Should we change the incentives or the way we fund scientific research?
Yes. The established way of funding science research is to evaluate the merits of a proposal using a peer review system. You get people in the relevant fields to look at it and decide, “Does this look promising or not?” I think peer review is actually very, very important. Whether it’s the most effective way for the federal government to allocate its research funding is a different question.
The Senate bill mentions almost nothing about any of these kinds of metascience questions. There’s some discussion of replication in the House bill.
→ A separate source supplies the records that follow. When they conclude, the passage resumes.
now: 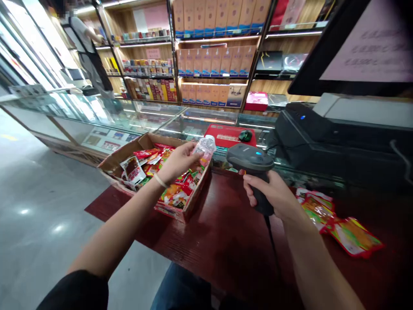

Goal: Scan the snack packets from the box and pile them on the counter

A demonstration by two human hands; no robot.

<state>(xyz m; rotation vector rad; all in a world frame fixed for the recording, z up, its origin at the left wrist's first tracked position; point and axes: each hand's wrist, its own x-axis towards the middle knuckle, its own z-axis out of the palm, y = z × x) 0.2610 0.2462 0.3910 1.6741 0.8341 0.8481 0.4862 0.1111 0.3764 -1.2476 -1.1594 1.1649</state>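
Note:
My left hand point(178, 162) pinches a small clear snack packet point(204, 148) and holds it up above the right end of a cardboard box point(180, 212) full of red and orange snack packets. My right hand point(274, 194) is wrapped round the grip of a dark handheld barcode scanner point(250, 160), whose head points left toward the packet. The scanner's cable hangs down over the dark red counter point(226, 241).
Several red and green snack packets point(335, 224) lie on the counter to the right. A black receipt printer point(303, 125) and a monitor point(355, 47) stand at the back right. Glass display cases point(106, 114) and stocked shelves run behind. A person point(85, 47) stands far left.

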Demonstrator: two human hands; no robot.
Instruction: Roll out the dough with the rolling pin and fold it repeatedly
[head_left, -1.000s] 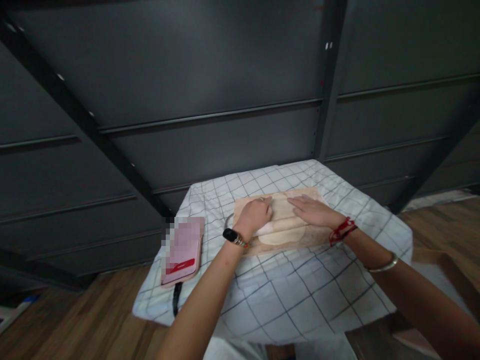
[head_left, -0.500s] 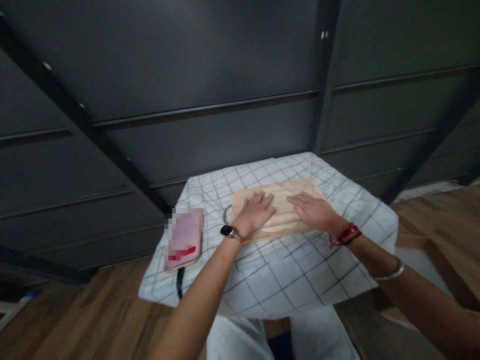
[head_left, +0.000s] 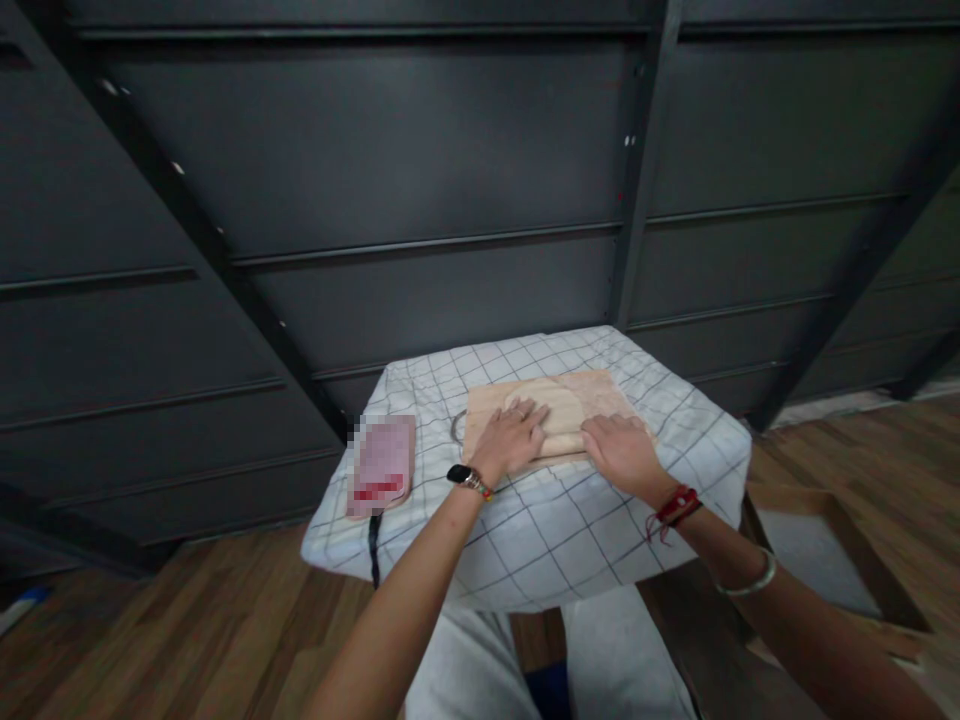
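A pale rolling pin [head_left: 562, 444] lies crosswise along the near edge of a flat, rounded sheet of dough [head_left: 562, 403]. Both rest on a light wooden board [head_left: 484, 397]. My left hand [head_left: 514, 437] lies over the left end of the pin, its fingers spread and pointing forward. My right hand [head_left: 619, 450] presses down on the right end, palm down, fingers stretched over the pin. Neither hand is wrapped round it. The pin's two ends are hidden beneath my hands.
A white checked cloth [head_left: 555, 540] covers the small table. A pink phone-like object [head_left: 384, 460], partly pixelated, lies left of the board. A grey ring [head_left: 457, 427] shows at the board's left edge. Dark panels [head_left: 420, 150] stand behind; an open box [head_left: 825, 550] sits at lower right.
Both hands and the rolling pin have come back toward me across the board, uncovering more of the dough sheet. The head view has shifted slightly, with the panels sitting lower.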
It’s pretty limited. It’s mostly in the computer science field. To me, this is very unfortunate because there are longstanding debates and lots of scholarship on these questions that we could be drawing on in thinking about ways to reform our scientific institutions.
Do you think the current push for expanding federal investment is a singular moment and we’ll be on cruise control after this moment? Or do you think, because of concerns about long-term economic growth and geopolitical concerns about China, that this is the beginning of a period of ramping up science?
I don’t know. There is kind of a perfect storm of forces that incentivize people in Congress to want to increase federal R&D spending. Federal R&D spending always goes up. The question is, where is it going up how much? What I don’t think is likely is a fundamental shift whereby the federal government becomes the principal funder of R&D. That was the case in the postwar decades. The high point was 1964 when I believe it was close to 70 percent of all US R&D spending was federal government. It’s basically flipped now, with the private sector taking the lead.
The private sector tends to be more interested in applied research and development by a lot. That has skewed the overall priorities of the US R&D system. Will it flip back the other way? That seems very unlikely because the numbers would be really quite staggering. I think we are in a moment where there is this bipartisan appetite. I don’t know how long it will last, but I’m skeptical that it will fundamentally change the current R&D system.